Усевшись в машину, я откинулась на спинку сиденья и, прикрыв глаза, стала думать о Джахангире. Что он сейчас делает? Скорее всего, Джамиля накормила его обедом и уложила спать. Какое счастье, что именно она присматривает за сыном и что я могу на нее положиться.
Бадрия забралась в джип через противоположную дверь. Чуть подавшись в мою сторону, она с размаху залепила мне такую пощечину, что я, отшатнувшись, едва не выбила затылком оконное стекло.
— Рахима, если ты еще раз посмеешь открыть свой поганый рот и задавать мне вопросы, клянусь, я сообщу Абдулу Халику, что ты ведешь себя как блудливая собака! Запомни хорошенько. Больше повторять не буду.
Сидевший за рулем Маруф посматривал на нас в зеркало заднего вида. Я заметила ухмылку на его лице. Охранник явно забавлялся и, похоже, ждал продолжения потасовки. Но я не намеревалась развлекать наших телохранителей. Отвернувшись, я всю дорогу молча смотрела в окно. Щека горела, как будто к ней приложили раскаленный утюг.
На следующее утро мы явились в парламент с опозданием, потому что Бадрия проспала. Я с ней не разговаривала, лишь односложно отвечала на вопросы, если она их задавала. Сидя рядом с Бадрией на заседании, я заполняла формы, которые нам выдали в секретариате, — опрос какой-то иностранной социологической службы, желавшей улучшить работу парламента. К счастью, в тот день не было голосований, только дискуссии, которые нагоняли на Бадрию сон, но она мужественно держалась, делая вид, что с интересом слушает ораторов. Затем наступил перерыв. Мы спустились в кафетерий. Поставив на поднос тарелки с едой, я окинула взглядом сидящих за столиками людей, отыскала Суфию и Хамиду и направилась к ним. Бадрия неохотно побрела за мной.
— Добрый день. Как дела? — Обе смотрели на нас без прежней теплоты. Вчерашний день многое изменил в их отношении к нам обеим.
— Спасибо, хорошо. А вы? — жизнерадостным тоном спросила Бадрия. Однако ее натужная любезность не нашла отклика у собеседниц.
— Все еще удивлены. Мы надеялись, что нам удастся заблокировать гораздо больше нежелательных кандидатур, однако, видимо, это их насиб — быть избранными.
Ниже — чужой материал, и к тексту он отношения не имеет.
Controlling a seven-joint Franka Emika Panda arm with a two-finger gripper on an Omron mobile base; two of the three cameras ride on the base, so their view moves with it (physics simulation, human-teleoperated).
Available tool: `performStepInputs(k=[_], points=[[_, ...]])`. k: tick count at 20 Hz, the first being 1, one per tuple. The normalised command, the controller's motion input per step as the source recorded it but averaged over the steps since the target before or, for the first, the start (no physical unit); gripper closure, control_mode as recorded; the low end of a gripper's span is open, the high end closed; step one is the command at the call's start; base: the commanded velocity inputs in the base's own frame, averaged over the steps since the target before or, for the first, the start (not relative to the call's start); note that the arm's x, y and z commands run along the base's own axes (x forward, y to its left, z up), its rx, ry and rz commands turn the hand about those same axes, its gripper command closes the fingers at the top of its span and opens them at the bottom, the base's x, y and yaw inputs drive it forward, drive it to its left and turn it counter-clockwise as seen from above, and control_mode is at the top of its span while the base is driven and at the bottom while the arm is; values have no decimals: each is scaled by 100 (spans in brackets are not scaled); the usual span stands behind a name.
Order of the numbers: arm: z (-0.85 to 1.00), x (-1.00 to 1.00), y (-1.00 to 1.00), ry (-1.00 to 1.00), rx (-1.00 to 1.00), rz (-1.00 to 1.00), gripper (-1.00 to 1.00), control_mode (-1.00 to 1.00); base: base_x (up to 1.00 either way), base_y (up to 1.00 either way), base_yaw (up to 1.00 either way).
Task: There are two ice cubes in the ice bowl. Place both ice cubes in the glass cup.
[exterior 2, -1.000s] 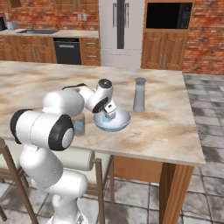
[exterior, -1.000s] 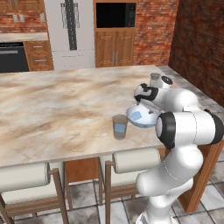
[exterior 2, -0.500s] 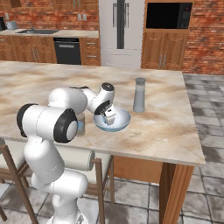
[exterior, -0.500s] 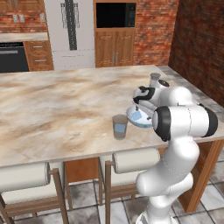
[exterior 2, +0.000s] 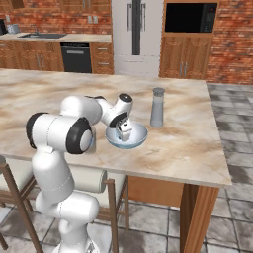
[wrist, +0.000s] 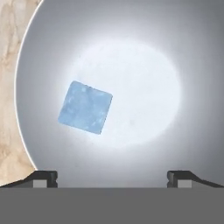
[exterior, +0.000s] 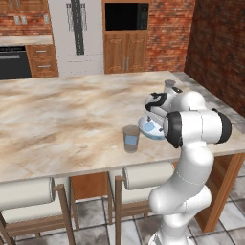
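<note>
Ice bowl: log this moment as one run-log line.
tool: open, low over ice bowl | bowl: one ice cube, not gripped | glass cup: bluish inside, beside bowl

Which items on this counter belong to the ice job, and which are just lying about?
Part of the job:
- ice cube lying in the ice bowl
- glass cup, with something pale blue inside
- end effector, open, down in the bowl

Just lying about:
- grey shaker, upright behind the bowl
</note>
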Motion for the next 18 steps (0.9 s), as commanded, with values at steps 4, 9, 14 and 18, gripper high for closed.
performStepInputs(k=[4,9,14,18], points=[[-21,4,0,0,0,-2,-100,-100,0,0,0],[-16,8,0,0,0,-4,-100,-100,0,0,0],[-5,9,0,0,0,-4,-100,-100,0,0,0],[0,9,0,0,0,-4,-100,-100,0,0,0]])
Насиб? Неужели Суфия действительно верит в это? Тогда почему взялась агитировать женщин? Почему надеялась, что удастся не пропустить этих людей в правительство?
— Вполне возможно, — согласилась Бадрия.
Я пыталась придумать какую-нибудь фразу, чтобы дать понять Суфие и Хамиде, что я на их стороне, и при этом не разозлить Бадрию: я хорошо помнила ее вчерашние угрозы.
— Порой некоторые люди преподносят сюрпризы, — добавила Суфия. — Как знать, вдруг все еще может обернуться к лучшему.